Seinen 75. Geburtstag hatte Klaus Lennartz in diesem Jahr noch auf dem
Prunkwagen der 1. Efferener Karnevalsgesellschaft gefeiert und mit
vielen tausend Jecken am Straßenrand während des Efferener
Karnevalszuges. Das, so sagte er, sei ihm eine „große Ehre“
gewesen.

Ehemaliger Landrat des Erftkreises, 22 lang Jahre
Bundestagsabgeordneter, Ehrenvorsitzender der SPD Rhein-Erft,
Ehrenringträger des Kreises und der Stadt Hürth, ehemaliges
Aufsichtsratsmitglied von Kreissparkasse und RWE, Unternehmensberater
und Lobbyist, Ehrenmeister des Handwerks – Klaus Lennartz war auch
in einem Alter noch sehr aktiv, in dem die Allermeisten längst ihren
Ruhestand pflegen.
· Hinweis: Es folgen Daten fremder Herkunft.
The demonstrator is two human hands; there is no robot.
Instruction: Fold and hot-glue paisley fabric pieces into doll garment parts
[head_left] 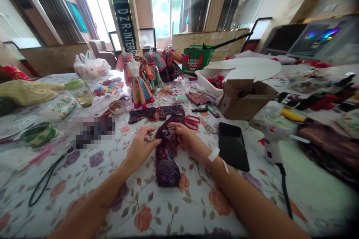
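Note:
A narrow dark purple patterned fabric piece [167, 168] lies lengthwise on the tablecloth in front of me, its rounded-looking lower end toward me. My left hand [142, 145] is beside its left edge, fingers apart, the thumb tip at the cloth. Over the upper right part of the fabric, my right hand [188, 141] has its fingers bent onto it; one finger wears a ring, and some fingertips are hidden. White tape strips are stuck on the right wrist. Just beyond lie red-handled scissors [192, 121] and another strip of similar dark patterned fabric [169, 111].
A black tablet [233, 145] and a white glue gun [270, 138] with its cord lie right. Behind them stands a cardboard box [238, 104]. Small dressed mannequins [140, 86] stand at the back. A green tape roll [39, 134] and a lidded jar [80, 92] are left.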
Nicht so Klaus Lennartz. Politik, so beteuerte er
immer wieder „bedeutet mit alles“. Dabei war er zum
„Strippenzieher“ hinter den Kulissen und vor allen Dingen fern ab
von allen Parteigrenzen geworden.

Mehrmals im Monat flog er zur Kontaktpflege nach Berlin, war aber auch
in anderen Teilen der Republik unterwegs. Zuletzt kümmerte er sich
zum Beispiel intensiv um die Frage, wie Handwerksbetriebe in Zeiten
zunehmender Digitalisierung nicht nur überleben, sondern sogar neue
Produkte und Dienstleistungen entwickeln können.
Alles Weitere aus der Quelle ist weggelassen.